Nas próximas horas os serviços do Estado poderão ainda transferir muitas das verbas que os empresários anseiam para pagar salários. E a Segurança Social tem estado a trabalhar para isso, embora não haja um critério claro que ajude a perceber por que alguns empresários já receberam as comparticipações e outros não.
João Talone, um dos donos da Fábrica de Cervejas Portuense (que produz as cervejas Nortada), declarou esta terça-feira ao Expresso que a sua empresa recebeu os pagamentos da Segurança Social esta segunda-feira, um dia antes do prazo de 5 de maio. A empresa, que conta com cerca de 60 trabalhadores, manterá em "lay-off” pouco mais de metade dos funcionários (sobretudo os que estão afetos ao restaurante), mas já começou a chamar para trabalhar parte do pessoal da área cervejeira.
Talone lamenta, todavia, que as linhas de crédito anunciadas há largas semanas pelo Governo, continuem a não chegar à maior parte do tecido empresarial, a braços com problemas sérios de liquidez.

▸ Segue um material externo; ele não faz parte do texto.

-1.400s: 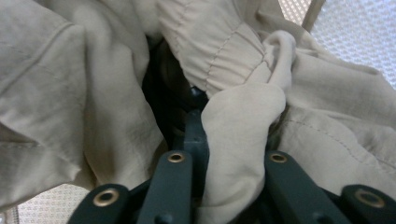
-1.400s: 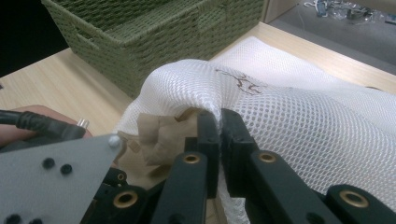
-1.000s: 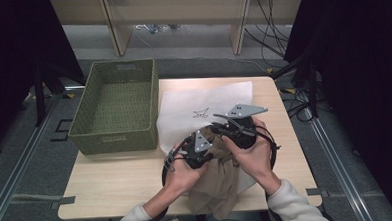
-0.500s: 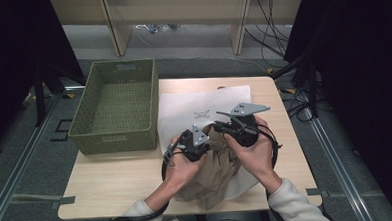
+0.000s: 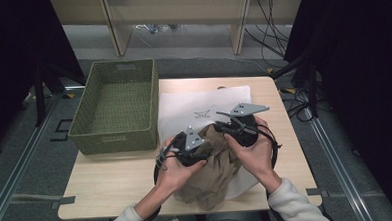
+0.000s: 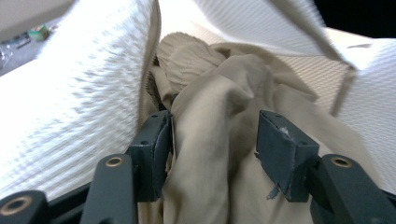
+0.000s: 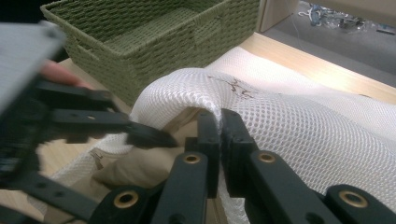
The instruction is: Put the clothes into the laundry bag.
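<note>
Overhead, the high view shows a wooden table (image 5: 112, 186) with a green woven basket (image 5: 116, 106) at its left and a white mesh bag (image 5: 203, 102) lying flat just beside the basket. At the bag's near end both hands meet over a bunched tan garment (image 5: 214, 177), which spills toward the table's near edge. The left gripper (image 5: 198, 148) and the right gripper (image 5: 225, 129) sit close together at the bag's mouth.

Left gripper view: the jaws, which have just been opening, stand apart with a fold of the tan garment (image 6: 215, 140) between them; the right pad is clear of the cloth. White mesh (image 6: 79, 102) rises on both sides of the garment.

Right gripper view: the jaws are pressed together, pinching the rim of the mesh bag (image 7: 299, 126). The left gripper (image 7: 140, 135) reaches under that raised rim, above the garment (image 7: 135, 170); the basket (image 7: 149, 42) lies beyond.
</note>
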### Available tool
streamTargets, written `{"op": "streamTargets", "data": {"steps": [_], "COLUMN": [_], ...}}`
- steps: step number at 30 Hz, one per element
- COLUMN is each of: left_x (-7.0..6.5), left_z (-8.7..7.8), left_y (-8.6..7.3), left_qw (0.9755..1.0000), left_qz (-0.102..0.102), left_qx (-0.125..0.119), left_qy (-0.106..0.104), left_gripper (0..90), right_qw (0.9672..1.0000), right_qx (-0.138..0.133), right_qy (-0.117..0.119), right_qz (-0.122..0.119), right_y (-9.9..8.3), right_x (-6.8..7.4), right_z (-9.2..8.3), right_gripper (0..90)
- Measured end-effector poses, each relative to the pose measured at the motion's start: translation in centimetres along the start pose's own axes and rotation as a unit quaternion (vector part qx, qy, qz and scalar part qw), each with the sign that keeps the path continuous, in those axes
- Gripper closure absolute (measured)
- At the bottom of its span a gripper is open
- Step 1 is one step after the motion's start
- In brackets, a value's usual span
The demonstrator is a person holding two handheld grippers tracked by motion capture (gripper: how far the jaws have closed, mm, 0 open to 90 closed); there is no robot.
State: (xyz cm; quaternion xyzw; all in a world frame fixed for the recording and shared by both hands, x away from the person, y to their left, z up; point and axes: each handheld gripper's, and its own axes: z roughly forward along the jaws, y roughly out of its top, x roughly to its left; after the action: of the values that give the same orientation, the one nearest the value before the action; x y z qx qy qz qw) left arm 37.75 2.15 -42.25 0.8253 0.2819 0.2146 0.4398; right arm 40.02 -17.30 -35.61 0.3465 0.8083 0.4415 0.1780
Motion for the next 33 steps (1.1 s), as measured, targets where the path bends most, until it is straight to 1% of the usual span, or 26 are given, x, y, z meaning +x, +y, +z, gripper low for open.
{"op": "streamTargets", "data": {"steps": [1, 2, 3, 4, 5, 6, 7, 9, 12, 13, 14, 15, 17, 18, 19, 20, 21, 22, 23, 24, 25, 26, 27, 28, 30, 33], "left_x": [-0.1, -0.2, -0.2, -0.2, -0.2, -0.3, -0.5, -0.7, -1.0, -1.1, -1.1, -1.1, -1.2, -1.3, -1.4, -1.5, -1.7, -1.7, -2.1, -2.2, -2.2, -2.3, -2.3, -2.4, -2.3, -2.1], "left_z": [-0.4, -0.8, -1.2, -1.2, -1.6, -1.8, -2.1, -2.3, -2.2, -2.1, -1.9, -1.6, -1.4, -0.9, -0.6, -0.4, -0.1, -0.1, 0.4, 0.5, 0.5, 0.8, 0.9, 1.1, 1.5, 2.3], "left_y": [-0.1, -0.1, -0.1, -0.1, -0.1, -0.1, -0.2, -0.2, -0.4, -0.5, -0.6, -0.8, -1.0, -1.3, -1.5, -1.6, -1.8, -1.8, -2.2, -2.3, -2.3, -2.5, -2.5, -2.6, -2.8, -3.1], "left_qw": [1.0000, 1.0000, 1.0000, 1.0000, 1.0000, 1.0000, 1.0000, 0.9999, 0.9999, 0.9999, 0.9999, 0.9998, 0.9997, 0.9996, 0.9994, 0.9991, 0.9991, 0.9991, 0.9986, 0.9984, 0.9984, 0.9970, 0.9966, 0.9971, 0.9968, 0.9957], "left_qz": [-0.006, -0.006, -0.004, -0.004, -0.003, 0.001, 0.004, 0.011, 0.013, 0.011, 0.014, 0.019, 0.018, 0.020, 0.023, 0.028, 0.023, 0.023, 0.022, 0.020, 0.020, 0.033, 0.038, 0.031, 0.026, 0.028], "left_qx": [-0.002, -0.004, -0.005, -0.005, -0.008, -0.007, -0.007, -0.006, -0.001, 0.002, 0.007, 0.009, 0.013, 0.020, 0.026, 0.033, 0.034, 0.034, 0.046, 0.050, 0.050, 0.068, 0.072, 0.068, 0.074, 0.088], "left_qy": [0.001, 0.002, 0.001, 0.001, 0.003, 0.004, 0.001, 0.006, 0.006, -0.004, -0.006, -0.002, -0.005, -0.001, 0.000, -0.002, -0.007, -0.007, -0.016, -0.017, -0.017, -0.016, -0.013, -0.013, -0.014, -0.007], "left_gripper": [43.6, 43.3, 42.9, 42.6, 42.3, 42.3, 42.2, 41.9, 40.9, 40.9, 40.8, 40.5, 40.5, 40.6, 40.5, 40.5, 40.2, 39.5, 38.4, 37.0, 35.1, 33.2, 32.8, 32.4, 31.6, 30.9], "right_qw": [1.0000, 1.0000, 1.0000, 1.0000, 1.0000, 1.0000, 1.0000, 1.0000, 1.0000, 1.0000, 1.0000, 1.0000, 1.0000, 1.0000, 1.0000, 1.0000, 1.0000, 1.0000, 1.0000, 1.0000, 1.0000, 1.0000, 1.0000, 1.0000, 1.0000, 1.0000], "right_qx": [0.000, -0.001, -0.001, -0.001, 0.003, 0.003, 0.003, 0.003, 0.003, 0.003, 0.003, 0.004, 0.004, 0.005, 0.002, 0.004, 0.004, 0.004, 0.005, 0.008, 0.009, 0.006, 0.004, 0.004, 0.004, 0.004], "right_qy": [0.000, -0.001, -0.001, -0.001, 0.001, 0.001, 0.002, 0.003, 0.002, 0.002, 0.002, 0.002, 0.003, 0.003, 0.004, 0.004, 0.004, 0.004, 0.003, 0.001, 0.001, 0.003, 0.006, 0.007, 0.008, 0.009], "right_qz": [-0.002, -0.002, -0.004, -0.004, 0.002, 0.002, -0.002, -0.002, -0.007, -0.007, -0.006, -0.005, -0.007, -0.001, -0.007, -0.006, -0.006, -0.006, -0.007, 0.004, 0.003, 0.005, 0.003, 0.003, 0.003, 0.002], "right_y": [0.0, 0.0, 0.0, 0.0, 0.0, 0.0, 0.0, 0.0, 0.0, 0.0, 0.0, 0.0, 0.0, 0.0, 0.0, 0.0, 0.0, 0.0, 0.0, 0.0, 0.0, -0.1, -0.1, -0.1, -0.1, -0.1], "right_x": [0.0, 0.0, 0.0, 0.0, 0.1, 0.1, 0.1, 0.1, 0.1, 0.1, 0.1, 0.1, 0.1, 0.1, 0.1, 0.1, 0.1, 0.1, 0.1, 0.2, 0.2, 0.3, 0.2, 0.3, 0.3, 0.3], "right_z": [0.0, 0.0, 0.0, 0.0, 0.0, 0.0, 0.1, 0.1, 0.1, 0.1, 0.1, 0.1, 0.1, 0.1, 0.1, 0.1, 0.1, 0.1, 0.1, 0.1, 0.1, 0.2, 0.3, 0.3, 0.3, 0.3], "right_gripper": [88.3, 88.2, 88.2, 88.2, 88.2, 88.2, 88.2, 88.2, 88.2, 88.2, 88.1, 88.2, 88.1, 88.1, 88.1, 88.1, 88.1, 88.1, 88.1, 88.1, 88.1, 88.1, 88.1, 88.0, 88.0, 88.0]}}
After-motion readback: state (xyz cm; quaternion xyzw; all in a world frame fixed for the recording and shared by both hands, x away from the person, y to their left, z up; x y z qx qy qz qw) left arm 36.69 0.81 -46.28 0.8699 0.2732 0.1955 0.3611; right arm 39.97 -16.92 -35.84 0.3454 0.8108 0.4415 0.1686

Até esta segunda-feira mais de 100 mil empresas, com 1,2 milhões de trabalhadores, tinham requerido a adesão ao "lay-off” simplificado. O Governo estima gastar 300 a 400 milhões de euros por mês com a comparticipação de salários dos trabalhadores abrangidos pela suspensão temporária do contrato de trabalho.

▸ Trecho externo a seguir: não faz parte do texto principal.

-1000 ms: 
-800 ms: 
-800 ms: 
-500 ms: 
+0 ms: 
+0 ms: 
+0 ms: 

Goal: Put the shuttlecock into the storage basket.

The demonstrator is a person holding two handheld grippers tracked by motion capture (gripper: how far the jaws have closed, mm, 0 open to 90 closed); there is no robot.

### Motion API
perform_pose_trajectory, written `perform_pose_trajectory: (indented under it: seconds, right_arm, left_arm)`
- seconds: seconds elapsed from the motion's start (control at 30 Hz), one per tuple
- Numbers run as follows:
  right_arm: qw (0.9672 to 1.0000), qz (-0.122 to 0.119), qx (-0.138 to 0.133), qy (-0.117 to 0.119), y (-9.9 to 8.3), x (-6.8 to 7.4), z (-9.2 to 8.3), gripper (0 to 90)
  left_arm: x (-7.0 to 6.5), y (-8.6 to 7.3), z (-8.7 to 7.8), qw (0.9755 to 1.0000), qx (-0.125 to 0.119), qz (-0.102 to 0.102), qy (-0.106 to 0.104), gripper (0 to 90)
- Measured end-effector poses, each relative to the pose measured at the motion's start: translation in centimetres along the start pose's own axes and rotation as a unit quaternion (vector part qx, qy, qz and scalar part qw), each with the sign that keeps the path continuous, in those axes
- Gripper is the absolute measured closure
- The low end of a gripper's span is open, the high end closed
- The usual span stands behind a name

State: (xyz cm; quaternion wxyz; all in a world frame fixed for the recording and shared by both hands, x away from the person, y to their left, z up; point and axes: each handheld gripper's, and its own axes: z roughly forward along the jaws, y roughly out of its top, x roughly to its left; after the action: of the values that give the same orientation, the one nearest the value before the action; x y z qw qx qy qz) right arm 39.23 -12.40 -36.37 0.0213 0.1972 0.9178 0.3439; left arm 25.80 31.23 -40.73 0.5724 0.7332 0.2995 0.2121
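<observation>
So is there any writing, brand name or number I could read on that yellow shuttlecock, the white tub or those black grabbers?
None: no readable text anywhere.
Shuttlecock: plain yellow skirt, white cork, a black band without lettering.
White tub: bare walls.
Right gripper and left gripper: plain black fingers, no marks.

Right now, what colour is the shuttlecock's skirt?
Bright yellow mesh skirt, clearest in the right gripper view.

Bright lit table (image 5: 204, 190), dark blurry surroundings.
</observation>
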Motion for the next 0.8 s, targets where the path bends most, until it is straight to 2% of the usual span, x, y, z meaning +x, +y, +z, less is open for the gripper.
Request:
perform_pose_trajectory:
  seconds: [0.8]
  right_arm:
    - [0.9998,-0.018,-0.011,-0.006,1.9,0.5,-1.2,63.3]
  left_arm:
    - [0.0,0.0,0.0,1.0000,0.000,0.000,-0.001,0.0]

Inicialmente o Governo tinha dito que o dinheiro do lay-off seria transferido no dia 28 de cada mês (para as candidaturas entradas até ao início do mês). Mais tarde, contudo, criou um calendário de três dias (24, 28 e 30 de abril). E, na semana passada, reconheceu que não conseguiria cumprir o calendário e acrescentou mais um prazo: 5 de maio.
Chegados a 5 de maio, contudo, há quem ainda não tenha recebido o dinheiro nem saiba onde para o seu processo nem consiga falar con a segurança social por telefone.